Testimony Tuesday: Dr. Smallwood

By Bella Agnello

“To get me to look more like Jesus, it’s probably going to be a painful process.”

Dr. Will Smallwood was only two and a half years into his new position as vice president of Advancement at Cedarville University when God would begin to radically deepen his faith. During Homecoming of 2023, Smallwood experienced a debilitating pain in his spine. Because his team is heavily involved in engaging with alumni during Homecoming, he prayed for God to get him through the weekend. When he finally had time to think about what caused the pain, he attributed it to genetics.

“The Smallwood men all had back issues, so I was like, ‘OK, now it’s my turn,’” he said. “But it didn’t disappear for a couple of weeks.”

The excruciating pain, followed by significant weight loss over a month, drove Smallwood to make an appointment with his doctor, who recommended an MRI. The week of Thanksgiving, the doctor called with the news that lesions had developed on his spine and could potentially be cancerous. After undergoing a biopsy and running blood tests, the doctor confirmed Smallwood had multiple myeloma, an incurable cancer that forms in bone marrow.

Smallwood had six months to live. He and his wife, Caroline, wrestled with God in prayer.

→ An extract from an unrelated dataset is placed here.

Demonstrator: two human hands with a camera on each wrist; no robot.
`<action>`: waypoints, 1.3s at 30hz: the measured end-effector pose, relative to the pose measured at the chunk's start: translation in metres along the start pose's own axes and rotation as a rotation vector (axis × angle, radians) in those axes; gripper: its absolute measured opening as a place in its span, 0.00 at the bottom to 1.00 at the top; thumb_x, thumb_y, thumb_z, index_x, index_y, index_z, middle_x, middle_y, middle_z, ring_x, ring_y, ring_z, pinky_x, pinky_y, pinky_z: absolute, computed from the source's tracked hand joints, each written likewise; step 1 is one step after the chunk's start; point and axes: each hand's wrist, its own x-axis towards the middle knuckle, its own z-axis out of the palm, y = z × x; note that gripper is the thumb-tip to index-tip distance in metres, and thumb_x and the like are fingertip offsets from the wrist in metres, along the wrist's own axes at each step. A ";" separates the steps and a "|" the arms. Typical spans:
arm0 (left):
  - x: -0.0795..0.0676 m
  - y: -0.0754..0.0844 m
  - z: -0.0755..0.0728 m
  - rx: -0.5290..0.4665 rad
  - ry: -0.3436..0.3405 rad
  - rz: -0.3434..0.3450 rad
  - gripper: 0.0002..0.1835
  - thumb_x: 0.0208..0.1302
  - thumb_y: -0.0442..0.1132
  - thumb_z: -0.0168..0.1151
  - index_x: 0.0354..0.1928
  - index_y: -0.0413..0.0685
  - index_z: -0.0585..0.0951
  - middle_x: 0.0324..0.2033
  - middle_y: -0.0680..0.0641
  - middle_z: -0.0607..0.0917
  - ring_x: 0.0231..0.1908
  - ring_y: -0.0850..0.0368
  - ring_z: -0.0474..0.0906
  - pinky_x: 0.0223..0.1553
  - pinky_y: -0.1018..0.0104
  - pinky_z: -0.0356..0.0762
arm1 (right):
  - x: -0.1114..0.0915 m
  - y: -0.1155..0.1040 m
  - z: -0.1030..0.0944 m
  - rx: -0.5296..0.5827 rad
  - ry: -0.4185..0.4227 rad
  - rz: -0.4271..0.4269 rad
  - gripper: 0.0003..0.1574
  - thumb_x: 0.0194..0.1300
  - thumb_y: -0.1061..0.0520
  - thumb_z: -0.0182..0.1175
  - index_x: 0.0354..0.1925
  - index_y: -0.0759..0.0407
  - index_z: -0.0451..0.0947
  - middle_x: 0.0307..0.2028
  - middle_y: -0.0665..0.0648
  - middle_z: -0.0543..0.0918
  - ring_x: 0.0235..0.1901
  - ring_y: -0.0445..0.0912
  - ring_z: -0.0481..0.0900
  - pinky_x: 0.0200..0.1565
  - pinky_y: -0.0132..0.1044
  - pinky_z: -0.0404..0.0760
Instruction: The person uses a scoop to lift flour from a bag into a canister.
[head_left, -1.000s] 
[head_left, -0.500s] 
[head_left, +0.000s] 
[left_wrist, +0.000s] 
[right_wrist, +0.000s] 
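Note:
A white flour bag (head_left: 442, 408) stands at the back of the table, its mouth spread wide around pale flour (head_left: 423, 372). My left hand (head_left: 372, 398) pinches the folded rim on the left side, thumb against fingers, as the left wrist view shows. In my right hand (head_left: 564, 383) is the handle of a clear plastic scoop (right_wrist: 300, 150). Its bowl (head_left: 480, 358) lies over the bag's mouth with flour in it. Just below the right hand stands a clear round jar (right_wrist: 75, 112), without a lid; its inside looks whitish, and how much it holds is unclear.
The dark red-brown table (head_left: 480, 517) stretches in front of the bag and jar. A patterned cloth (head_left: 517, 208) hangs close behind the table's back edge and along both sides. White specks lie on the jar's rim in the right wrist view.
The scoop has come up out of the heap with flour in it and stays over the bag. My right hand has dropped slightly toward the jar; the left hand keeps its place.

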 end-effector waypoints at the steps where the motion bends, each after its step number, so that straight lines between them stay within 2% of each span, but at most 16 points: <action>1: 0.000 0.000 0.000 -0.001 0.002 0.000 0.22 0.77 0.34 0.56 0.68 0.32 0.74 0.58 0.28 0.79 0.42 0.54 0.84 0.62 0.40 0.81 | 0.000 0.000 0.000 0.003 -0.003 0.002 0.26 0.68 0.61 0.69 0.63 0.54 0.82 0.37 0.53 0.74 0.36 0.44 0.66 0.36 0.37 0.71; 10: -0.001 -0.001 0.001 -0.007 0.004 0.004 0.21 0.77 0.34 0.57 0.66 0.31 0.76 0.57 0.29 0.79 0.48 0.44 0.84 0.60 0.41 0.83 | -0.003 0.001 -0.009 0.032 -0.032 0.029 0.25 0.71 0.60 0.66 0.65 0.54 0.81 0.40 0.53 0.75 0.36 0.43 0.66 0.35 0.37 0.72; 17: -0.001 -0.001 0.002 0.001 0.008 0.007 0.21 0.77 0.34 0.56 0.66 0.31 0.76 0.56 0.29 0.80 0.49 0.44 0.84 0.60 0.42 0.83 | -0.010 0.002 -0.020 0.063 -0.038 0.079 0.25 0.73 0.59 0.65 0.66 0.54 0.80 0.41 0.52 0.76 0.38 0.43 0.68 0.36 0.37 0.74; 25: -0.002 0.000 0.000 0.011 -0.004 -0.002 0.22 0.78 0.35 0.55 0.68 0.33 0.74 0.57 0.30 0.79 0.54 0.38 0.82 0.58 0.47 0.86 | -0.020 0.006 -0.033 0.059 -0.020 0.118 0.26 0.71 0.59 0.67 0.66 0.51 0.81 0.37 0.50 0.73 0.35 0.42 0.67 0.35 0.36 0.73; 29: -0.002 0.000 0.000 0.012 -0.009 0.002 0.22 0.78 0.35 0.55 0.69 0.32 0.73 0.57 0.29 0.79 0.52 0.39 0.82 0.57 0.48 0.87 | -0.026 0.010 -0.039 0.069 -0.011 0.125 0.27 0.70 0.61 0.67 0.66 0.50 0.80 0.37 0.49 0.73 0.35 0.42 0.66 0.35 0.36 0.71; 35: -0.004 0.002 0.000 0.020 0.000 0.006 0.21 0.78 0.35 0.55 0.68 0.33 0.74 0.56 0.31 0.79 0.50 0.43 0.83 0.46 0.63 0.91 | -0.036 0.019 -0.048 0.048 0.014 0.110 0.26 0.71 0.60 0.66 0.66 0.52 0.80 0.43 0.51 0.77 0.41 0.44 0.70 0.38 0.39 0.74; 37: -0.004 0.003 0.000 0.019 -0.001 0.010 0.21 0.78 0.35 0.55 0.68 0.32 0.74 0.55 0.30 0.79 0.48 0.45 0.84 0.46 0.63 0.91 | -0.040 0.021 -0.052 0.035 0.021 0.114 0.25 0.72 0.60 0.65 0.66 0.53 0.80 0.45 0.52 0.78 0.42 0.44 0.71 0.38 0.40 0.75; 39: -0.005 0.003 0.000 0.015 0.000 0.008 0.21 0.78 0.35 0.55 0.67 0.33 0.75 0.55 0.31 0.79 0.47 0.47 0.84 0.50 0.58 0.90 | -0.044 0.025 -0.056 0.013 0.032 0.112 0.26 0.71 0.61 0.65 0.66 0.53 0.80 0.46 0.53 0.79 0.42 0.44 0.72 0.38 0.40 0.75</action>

In their questioning, Smallwood and his wife realized that asking God to explain why he gave him cancer would be met not with an explanation, but with an invitation to remember who he is even in their circumstance.

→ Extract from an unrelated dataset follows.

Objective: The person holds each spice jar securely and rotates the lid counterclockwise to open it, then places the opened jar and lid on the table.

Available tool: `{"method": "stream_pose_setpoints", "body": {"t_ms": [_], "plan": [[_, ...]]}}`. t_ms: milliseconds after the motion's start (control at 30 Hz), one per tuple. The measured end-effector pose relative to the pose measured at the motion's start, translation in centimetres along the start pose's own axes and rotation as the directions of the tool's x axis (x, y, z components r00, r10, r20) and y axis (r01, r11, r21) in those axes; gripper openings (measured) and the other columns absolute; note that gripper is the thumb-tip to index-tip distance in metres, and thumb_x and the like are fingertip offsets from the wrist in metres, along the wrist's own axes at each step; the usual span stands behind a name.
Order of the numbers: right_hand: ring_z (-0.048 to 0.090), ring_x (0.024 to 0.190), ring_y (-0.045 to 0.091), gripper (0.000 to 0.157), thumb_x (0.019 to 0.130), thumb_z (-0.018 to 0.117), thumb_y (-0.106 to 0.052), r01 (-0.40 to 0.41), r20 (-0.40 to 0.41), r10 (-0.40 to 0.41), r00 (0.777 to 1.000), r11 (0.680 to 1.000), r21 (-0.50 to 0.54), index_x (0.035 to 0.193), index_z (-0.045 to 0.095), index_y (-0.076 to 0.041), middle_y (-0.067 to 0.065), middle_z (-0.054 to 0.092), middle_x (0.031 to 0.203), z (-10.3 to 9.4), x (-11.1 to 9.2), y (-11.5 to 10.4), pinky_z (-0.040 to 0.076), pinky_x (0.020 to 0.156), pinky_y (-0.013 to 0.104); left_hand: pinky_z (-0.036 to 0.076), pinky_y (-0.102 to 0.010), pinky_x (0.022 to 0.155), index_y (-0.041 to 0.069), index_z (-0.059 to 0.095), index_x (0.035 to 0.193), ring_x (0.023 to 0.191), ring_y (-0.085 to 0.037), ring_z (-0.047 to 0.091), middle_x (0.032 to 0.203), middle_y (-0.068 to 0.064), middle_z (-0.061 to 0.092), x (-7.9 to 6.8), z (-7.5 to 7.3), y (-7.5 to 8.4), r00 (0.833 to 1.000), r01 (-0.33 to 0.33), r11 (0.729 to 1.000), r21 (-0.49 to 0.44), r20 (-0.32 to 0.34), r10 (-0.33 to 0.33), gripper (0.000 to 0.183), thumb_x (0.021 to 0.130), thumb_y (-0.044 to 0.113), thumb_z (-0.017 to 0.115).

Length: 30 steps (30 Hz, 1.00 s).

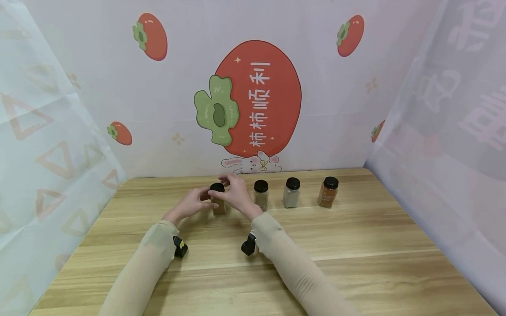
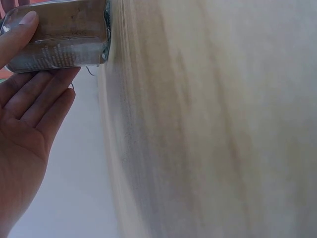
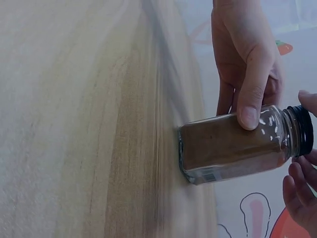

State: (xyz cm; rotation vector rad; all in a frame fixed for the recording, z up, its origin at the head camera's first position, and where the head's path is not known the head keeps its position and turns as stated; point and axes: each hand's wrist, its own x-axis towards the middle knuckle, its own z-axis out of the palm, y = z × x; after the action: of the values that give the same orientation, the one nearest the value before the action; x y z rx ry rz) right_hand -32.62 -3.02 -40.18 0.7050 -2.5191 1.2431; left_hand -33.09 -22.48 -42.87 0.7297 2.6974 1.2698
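A square glass spice jar filled with brown powder stands upright at the left end of a row of jars. My left hand grips its body, thumb on the near face and fingers behind, as the left wrist view shows around the glass. My right hand reaches in from the right and pinches the black lid between thumb and fingers. The lid sits on the jar's neck; how tightly it is screwed cannot be told. Whether the base touches the table is unclear.
To the right stand three more black-lidded jars: a tan one partly behind my right wrist, a pale one and an orange-red one. The wooden table ends at a printed cloth backdrop, with cloth walls on both sides.
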Motion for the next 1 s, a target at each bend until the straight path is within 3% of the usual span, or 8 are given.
{"method": "stream_pose_setpoints", "body": {"t_ms": [267, 667, 1000], "plan": [[0.062, 0.095, 0.019, 0.049, 0.077, 0.077, -0.042, 0.003, 0.004, -0.002, 1.0, 0.997, -0.077, 0.11, 0.061, -0.01, 0.004, 0.061, 0.105, 0.29, -0.08, -0.07, 0.052, 0.078, 0.021, 0.046, -0.048, 0.098, 0.013, 0.061, 0.122, 0.114, -0.027, 0.06, 0.121, -0.009, 0.064, 0.1, 0.07, 0.0, 1.0, -0.017, 0.999, -0.028, -0.008, 0.017, 0.048, 0.08, 0.031, 0.076], [0.061, 0.095, 0.02, 0.045, 0.078, 0.077, -0.04, -0.002, 0.033, 0.004, 0.999, 0.998, -0.055, 0.108, 0.064, -0.01, 0.006, 0.06, 0.107, 0.0, 0.05, -0.18, 0.051, 0.076, 0.022, 0.046, -0.047, 0.097, 0.015, 0.061, 0.12, 0.113, -0.025, 0.06, 0.121, -0.007, 0.065, 0.15, 0.05, 0.11, 1.0, -0.014, 1.0, -0.013, -0.009, 0.014, 0.046, 0.08, 0.033, 0.076], [0.061, 0.096, 0.016, 0.041, 0.078, 0.077, -0.037, -0.011, 0.106, 0.015, 0.994, 0.999, -0.039, 0.11, 0.067, -0.014, 0.002, 0.063, 0.107, -0.49, 0.37, -0.28, 0.051, 0.078, 0.023, 0.045, -0.046, 0.099, 0.013, 0.059, 0.126, 0.117, -0.028, 0.058, 0.126, -0.008, 0.062, 0.07, 0.04, 0.02, 1.0, -0.015, 0.999, -0.033, 0.006, 0.015, 0.049, 0.082, 0.029, 0.075]]}}
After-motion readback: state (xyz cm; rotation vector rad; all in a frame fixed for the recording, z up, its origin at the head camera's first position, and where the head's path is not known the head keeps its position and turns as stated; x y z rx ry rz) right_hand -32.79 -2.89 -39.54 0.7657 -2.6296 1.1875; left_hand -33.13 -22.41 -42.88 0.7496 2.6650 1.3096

“We had to go back to the truths of Scripture: God is good, His steadfast love endures forever, He knows all things and He’s sovereign over all of our lives, even cancer,” Smallwood said. “We realized whether the Lord gives me six months or whether He gives me six years, all those are still true.”

On January 2, 2024, Smallwood started a five-month chemo process at Kettering Health’s Cancer Center at Soin Medical Center. The oncologist started the process earlier than typical cancer patients to increase his success rate. Through her, God again reminded the couple of his sovereignty.

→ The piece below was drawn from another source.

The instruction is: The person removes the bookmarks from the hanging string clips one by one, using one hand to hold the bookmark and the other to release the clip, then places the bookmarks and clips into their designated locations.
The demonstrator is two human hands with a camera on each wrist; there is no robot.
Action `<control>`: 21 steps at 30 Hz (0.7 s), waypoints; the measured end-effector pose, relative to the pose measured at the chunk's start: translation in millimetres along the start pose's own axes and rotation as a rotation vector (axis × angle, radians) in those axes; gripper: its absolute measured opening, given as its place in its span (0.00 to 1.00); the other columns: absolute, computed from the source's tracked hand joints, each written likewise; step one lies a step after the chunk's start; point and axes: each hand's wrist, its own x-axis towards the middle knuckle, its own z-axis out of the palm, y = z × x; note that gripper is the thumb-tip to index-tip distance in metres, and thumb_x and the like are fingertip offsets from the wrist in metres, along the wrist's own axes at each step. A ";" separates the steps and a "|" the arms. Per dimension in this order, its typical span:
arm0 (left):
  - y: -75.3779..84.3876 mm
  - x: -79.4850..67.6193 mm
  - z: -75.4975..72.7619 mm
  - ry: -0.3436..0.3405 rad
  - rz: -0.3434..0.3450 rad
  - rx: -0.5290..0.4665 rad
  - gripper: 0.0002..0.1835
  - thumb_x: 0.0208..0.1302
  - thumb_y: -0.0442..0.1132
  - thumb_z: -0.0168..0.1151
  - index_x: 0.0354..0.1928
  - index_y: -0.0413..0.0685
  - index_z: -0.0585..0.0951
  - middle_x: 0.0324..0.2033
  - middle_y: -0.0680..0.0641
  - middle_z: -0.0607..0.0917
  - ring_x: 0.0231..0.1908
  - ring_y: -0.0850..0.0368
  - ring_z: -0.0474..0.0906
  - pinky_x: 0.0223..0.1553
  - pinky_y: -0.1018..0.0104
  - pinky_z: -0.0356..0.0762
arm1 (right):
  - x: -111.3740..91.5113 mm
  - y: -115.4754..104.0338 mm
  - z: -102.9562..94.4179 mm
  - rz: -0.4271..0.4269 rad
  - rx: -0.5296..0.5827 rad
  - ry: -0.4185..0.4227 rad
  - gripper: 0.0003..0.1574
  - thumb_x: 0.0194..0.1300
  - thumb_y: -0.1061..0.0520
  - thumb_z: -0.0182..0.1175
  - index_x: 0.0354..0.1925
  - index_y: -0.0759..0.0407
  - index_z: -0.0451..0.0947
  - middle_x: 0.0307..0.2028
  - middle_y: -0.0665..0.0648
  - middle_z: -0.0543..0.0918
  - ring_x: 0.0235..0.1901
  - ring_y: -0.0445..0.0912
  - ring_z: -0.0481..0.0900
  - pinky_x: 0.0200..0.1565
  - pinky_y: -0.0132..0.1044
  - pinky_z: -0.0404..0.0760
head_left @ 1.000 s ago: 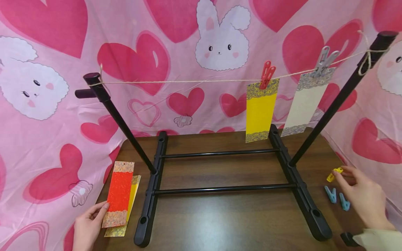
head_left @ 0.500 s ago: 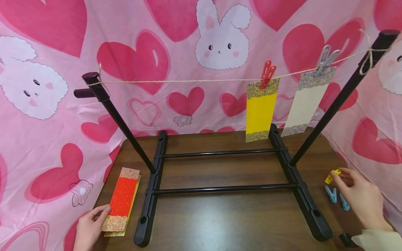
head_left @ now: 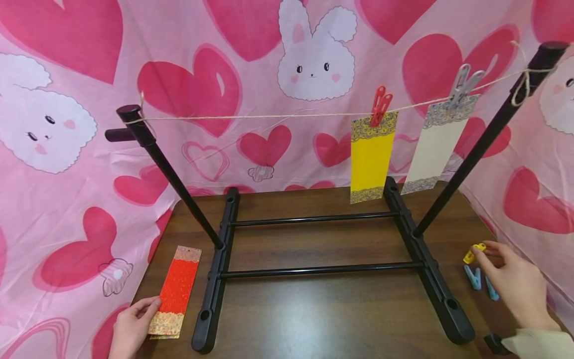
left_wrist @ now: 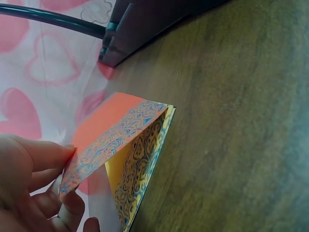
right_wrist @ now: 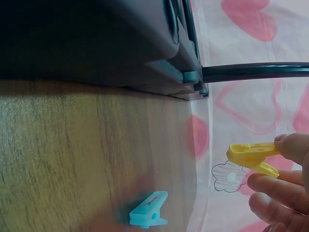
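Observation:
At the left of the head view, my left hand (head_left: 134,326) pinches the side edge of a red paper card (head_left: 179,286) with patterned bands at both ends. The left wrist view shows the card tilted, its gripped side raised above a yellow patterned card (left_wrist: 137,179) beneath it; their far edges meet. From above, the red card hides nearly all of the yellow one. Over on the right, my right hand (head_left: 515,284) holds a yellow clothespin (right_wrist: 253,154) between thumb and fingers, above the table. Two blue clothespins (head_left: 472,277) lie just below that hand, one partly covered by it.
A black stand (head_left: 320,270) spans the table (head_left: 314,319) between my hands. Along its string (head_left: 251,116) hang a yellow card (head_left: 372,159) under a red clothespin (head_left: 381,107) and a white card (head_left: 437,147) under a grey clothespin (head_left: 464,87). Pink cloth surrounds the back and sides.
The red card has come down and shifted right in my left hand, so it now covers the yellow card that showed beside it. My right hand with the yellow clothespin has moved slightly left.

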 end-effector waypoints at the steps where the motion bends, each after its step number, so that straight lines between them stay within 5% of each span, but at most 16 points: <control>1: 0.2 0.4 0.4 -0.003 -0.005 0.005 0.15 0.69 0.41 0.69 0.45 0.33 0.88 0.28 0.46 0.90 0.26 0.77 0.75 0.30 0.78 0.69 | -0.1 0.9 0.3 -0.004 0.000 0.000 0.29 0.70 0.48 0.68 0.53 0.72 0.79 0.43 0.76 0.86 0.42 0.73 0.83 0.28 0.40 0.69; 12: -4.1 6.7 0.3 -0.048 -0.025 0.109 0.16 0.71 0.45 0.67 0.43 0.37 0.88 0.30 0.46 0.90 0.26 0.73 0.75 0.33 0.62 0.73 | -2.8 8.7 5.4 -0.003 -0.015 -0.033 0.29 0.71 0.47 0.67 0.52 0.73 0.78 0.43 0.77 0.86 0.40 0.74 0.83 0.28 0.50 0.74; 21: -4.7 7.6 -0.4 -0.084 -0.011 0.127 0.14 0.71 0.44 0.67 0.42 0.37 0.88 0.29 0.48 0.90 0.26 0.71 0.75 0.35 0.58 0.72 | -2.2 14.4 6.1 0.014 -0.042 -0.066 0.31 0.72 0.44 0.66 0.51 0.73 0.78 0.45 0.77 0.85 0.38 0.74 0.81 0.26 0.52 0.76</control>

“The fact that she had done all the research, talked to so many doctors and read things from around the country gave us great confidence that the Lord had provided this amazing doctor to us,” Smallwood said. “She has been a gift to us from the Lord.”

Every Monday and Friday, Smallwood received two abdominal chemo injections. As he came into the cancer center for various appointments, he found himself surrounded by other patients with cancers much worse than his. His prayers continued to change as God burdened his heart for those suffering more than he was. His conversations began to change, too. God gave him opportunities to share the hope of the gospel, that Jesus came and died to save people from sin and its effects in order to restore a relationship with them and transform them more into his image.

Several of the people Smallwood shared the gospel with were his nurses. One of them got diagnosed with breast cancer and asked for Smallwood and his wife to pray for her. Though they did not see her again for several months, they continued to pray for her healing and salvation.

As God allowed Smallwood and his wife to minister to those around them, he also blessed them with encouragement and support from fellow believers.

“We were overwhelmed by the Cedarville community,” Smallwood said. “There was not a day where I didn’t receive a card, a text message, a phone call, an email – something every day that the Lord used to encourage us and strengthen us.”

When Smallwood completed his fifth round of chemo in April, the cancer cells in his body made up less than 15 percent of his blood cells. The doctors approved him for a bone marrow transplant, otherwise known as a stem cell transplant. Before the procedure, the center needed to harvest some of his healthy stem cells, which would rebuild his system once the cancerous cells were destroyed by a fatal dose of chemo.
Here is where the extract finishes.